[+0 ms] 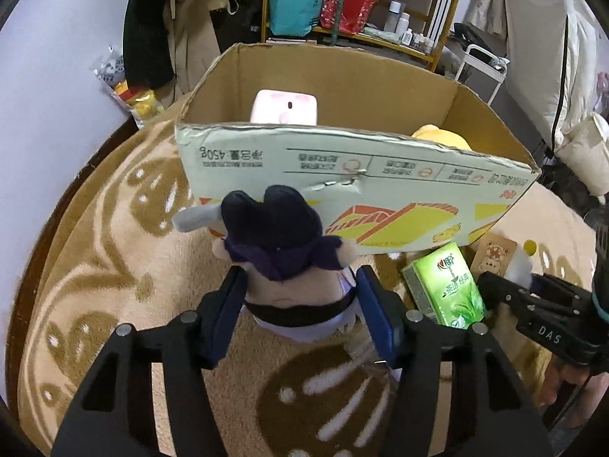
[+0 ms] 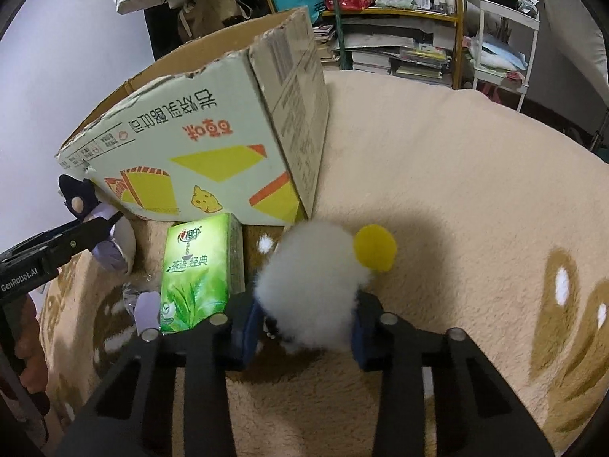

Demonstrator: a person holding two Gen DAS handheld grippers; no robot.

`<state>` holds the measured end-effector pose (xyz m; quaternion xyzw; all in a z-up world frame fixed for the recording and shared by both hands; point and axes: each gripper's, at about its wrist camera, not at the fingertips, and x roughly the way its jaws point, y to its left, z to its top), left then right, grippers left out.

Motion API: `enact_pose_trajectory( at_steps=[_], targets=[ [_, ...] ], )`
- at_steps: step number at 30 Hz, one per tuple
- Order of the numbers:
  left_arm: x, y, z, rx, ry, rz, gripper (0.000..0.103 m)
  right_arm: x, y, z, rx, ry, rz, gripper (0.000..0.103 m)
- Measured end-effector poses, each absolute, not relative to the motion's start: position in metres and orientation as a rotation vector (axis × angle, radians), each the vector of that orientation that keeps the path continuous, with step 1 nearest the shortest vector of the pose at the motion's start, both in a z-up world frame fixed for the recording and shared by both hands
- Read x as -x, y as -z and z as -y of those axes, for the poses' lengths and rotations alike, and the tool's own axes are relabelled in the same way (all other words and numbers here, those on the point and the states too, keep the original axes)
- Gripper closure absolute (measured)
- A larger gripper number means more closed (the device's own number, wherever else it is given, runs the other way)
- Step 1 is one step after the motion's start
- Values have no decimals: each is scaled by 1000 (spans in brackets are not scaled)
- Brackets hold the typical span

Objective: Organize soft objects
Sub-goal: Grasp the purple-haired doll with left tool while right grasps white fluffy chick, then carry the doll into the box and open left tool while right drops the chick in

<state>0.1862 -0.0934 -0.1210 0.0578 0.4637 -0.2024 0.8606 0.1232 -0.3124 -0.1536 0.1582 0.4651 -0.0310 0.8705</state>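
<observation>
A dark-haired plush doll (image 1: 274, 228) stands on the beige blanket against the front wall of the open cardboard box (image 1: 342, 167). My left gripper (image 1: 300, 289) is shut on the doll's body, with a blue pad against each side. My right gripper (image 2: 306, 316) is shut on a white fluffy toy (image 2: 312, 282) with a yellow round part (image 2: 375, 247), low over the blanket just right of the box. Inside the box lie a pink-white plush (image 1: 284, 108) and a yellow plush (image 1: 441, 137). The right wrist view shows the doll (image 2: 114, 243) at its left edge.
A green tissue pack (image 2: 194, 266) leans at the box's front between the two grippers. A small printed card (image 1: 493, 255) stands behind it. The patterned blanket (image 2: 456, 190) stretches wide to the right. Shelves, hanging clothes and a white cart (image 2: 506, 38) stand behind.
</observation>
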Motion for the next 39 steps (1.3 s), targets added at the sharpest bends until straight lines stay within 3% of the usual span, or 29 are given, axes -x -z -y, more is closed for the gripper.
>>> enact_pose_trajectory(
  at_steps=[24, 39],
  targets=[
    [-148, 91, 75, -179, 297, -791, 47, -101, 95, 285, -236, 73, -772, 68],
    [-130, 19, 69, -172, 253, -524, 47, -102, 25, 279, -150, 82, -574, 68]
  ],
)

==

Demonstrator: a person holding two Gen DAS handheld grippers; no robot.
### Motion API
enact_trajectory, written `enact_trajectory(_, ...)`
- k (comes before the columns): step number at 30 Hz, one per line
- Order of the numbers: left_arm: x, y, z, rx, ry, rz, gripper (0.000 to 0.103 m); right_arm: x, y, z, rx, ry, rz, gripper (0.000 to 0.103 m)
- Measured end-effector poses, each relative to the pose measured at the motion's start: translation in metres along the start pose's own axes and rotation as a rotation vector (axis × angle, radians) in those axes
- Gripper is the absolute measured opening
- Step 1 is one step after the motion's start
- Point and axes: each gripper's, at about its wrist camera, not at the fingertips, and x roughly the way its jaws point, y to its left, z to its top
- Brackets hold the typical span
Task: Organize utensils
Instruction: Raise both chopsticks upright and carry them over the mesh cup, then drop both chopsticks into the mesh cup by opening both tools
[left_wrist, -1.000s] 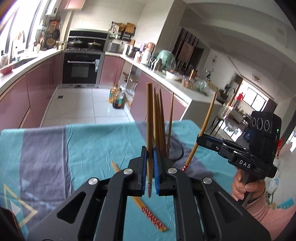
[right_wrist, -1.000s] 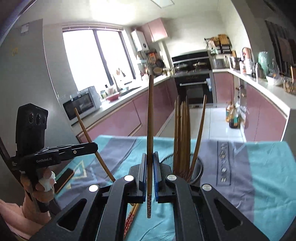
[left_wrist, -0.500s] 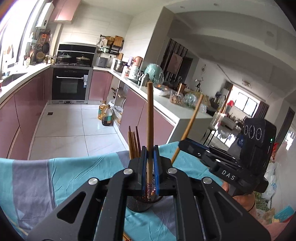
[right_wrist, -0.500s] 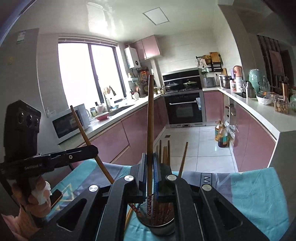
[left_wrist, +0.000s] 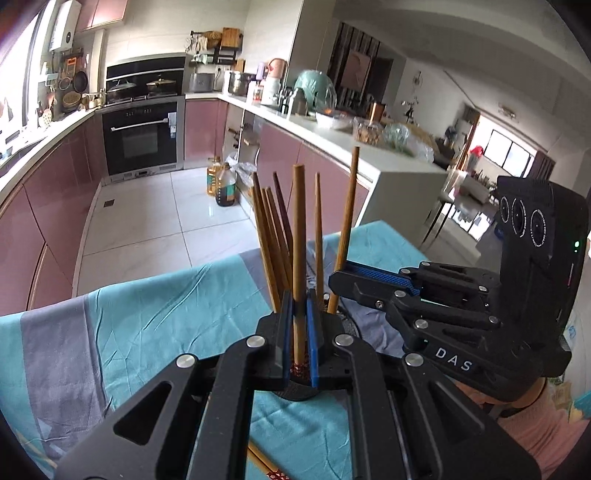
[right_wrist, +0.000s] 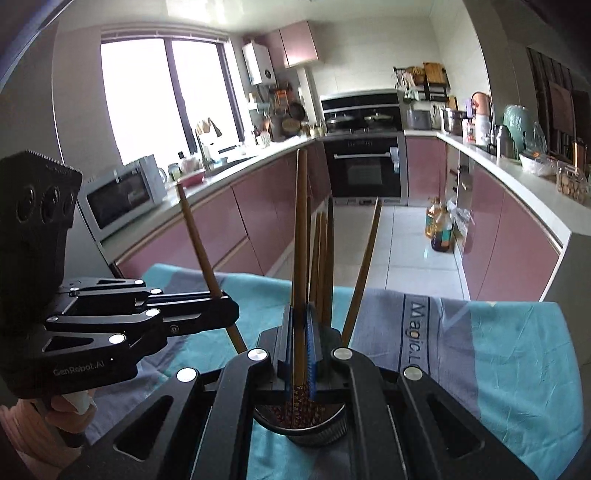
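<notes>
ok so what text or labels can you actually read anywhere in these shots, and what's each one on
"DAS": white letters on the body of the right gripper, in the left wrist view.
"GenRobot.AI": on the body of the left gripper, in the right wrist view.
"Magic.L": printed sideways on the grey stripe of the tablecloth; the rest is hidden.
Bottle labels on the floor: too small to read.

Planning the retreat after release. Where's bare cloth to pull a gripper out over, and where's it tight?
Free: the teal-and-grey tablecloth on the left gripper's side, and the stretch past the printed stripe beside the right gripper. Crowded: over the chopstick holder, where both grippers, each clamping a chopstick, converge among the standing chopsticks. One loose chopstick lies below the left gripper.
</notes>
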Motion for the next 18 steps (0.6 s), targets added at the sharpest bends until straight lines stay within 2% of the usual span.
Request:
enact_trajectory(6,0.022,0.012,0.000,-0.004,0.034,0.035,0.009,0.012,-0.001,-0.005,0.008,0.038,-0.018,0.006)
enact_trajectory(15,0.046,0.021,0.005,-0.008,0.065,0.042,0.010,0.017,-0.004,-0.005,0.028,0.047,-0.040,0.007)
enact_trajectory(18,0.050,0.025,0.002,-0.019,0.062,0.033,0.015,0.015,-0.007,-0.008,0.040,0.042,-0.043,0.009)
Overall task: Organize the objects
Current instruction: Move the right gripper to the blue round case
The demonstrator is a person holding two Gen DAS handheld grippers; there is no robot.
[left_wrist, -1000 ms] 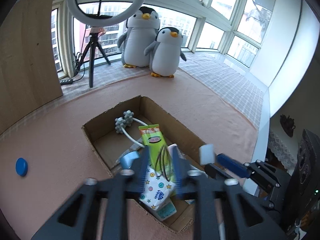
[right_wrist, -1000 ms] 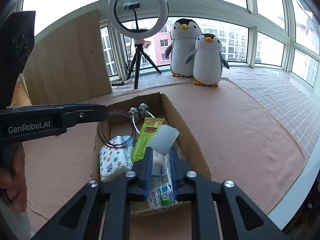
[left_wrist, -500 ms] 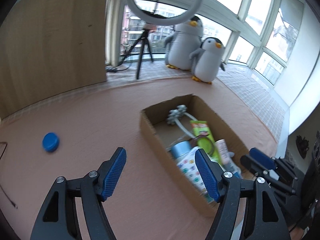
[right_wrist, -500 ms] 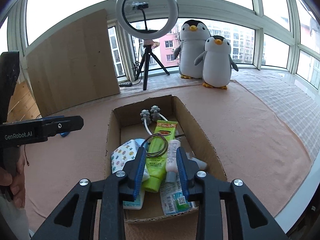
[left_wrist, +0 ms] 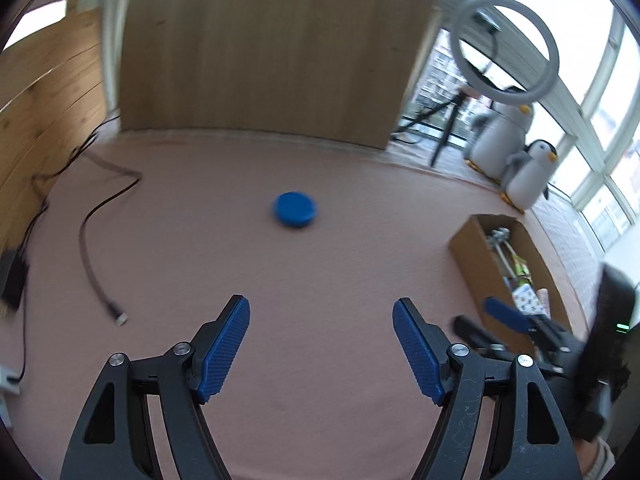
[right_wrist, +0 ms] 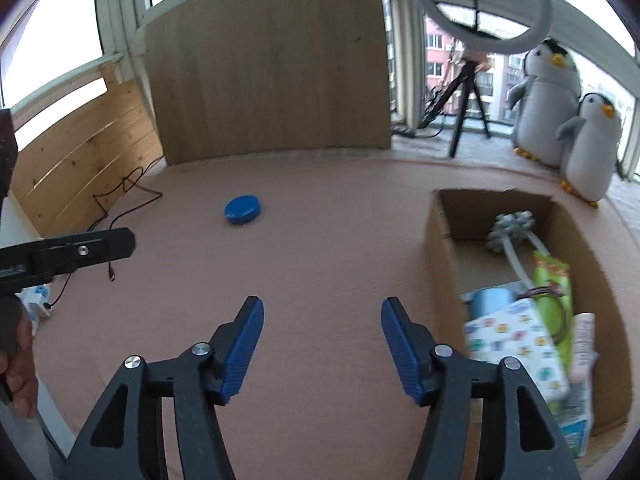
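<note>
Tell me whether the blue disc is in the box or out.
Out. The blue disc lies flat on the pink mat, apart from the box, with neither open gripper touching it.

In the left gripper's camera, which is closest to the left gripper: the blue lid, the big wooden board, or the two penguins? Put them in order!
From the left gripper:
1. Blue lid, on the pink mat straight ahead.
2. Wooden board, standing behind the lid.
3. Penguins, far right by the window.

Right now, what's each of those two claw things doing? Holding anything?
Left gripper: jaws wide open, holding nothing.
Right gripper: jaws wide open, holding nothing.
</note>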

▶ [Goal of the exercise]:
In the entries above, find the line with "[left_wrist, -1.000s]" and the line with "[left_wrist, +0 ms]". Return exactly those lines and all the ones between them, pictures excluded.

▶ [Finished task]:
[left_wrist, -1.000s] 
[right_wrist, -1.000s] 
[left_wrist, -0.500s] 
[right_wrist, -0.500s] 
[left_wrist, +0.000s] 
[right_wrist, +0.000s] 
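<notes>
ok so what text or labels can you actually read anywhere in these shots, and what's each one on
"DAS": white letters on the body of the right gripper, in the left wrist view.
"GenRobot.AI": on the body of the left gripper, in the right wrist view.
"Magic.L": printed sideways on the grey stripe of the tablecloth; the rest is hidden.
Bottle labels on the floor: too small to read.

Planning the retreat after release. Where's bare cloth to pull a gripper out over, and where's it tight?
Free: the teal-and-grey tablecloth on the left gripper's side, and the stretch past the printed stripe beside the right gripper. Crowded: over the chopstick holder, where both grippers, each clamping a chopstick, converge among the standing chopsticks. One loose chopstick lies below the left gripper.
</notes>
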Motion for the next 18 steps (0.6 s), targets added at the sharpest bends until straight lines stay within 2% of the usual span.
Request:
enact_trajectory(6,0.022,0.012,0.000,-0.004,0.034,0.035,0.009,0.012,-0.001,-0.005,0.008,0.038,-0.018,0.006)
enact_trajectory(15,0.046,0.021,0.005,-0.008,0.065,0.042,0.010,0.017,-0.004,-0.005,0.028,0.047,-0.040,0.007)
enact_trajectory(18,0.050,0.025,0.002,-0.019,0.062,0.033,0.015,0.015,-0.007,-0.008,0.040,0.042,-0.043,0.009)
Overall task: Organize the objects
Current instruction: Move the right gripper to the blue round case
The demonstrator is a person holding two Gen DAS handheld grippers; there is no robot.
[left_wrist, -1000 ms] 
[right_wrist, -1000 ms] 
[left_wrist, -500 ms] 
[right_wrist, -500 ms] 
[left_wrist, +0 ms] 

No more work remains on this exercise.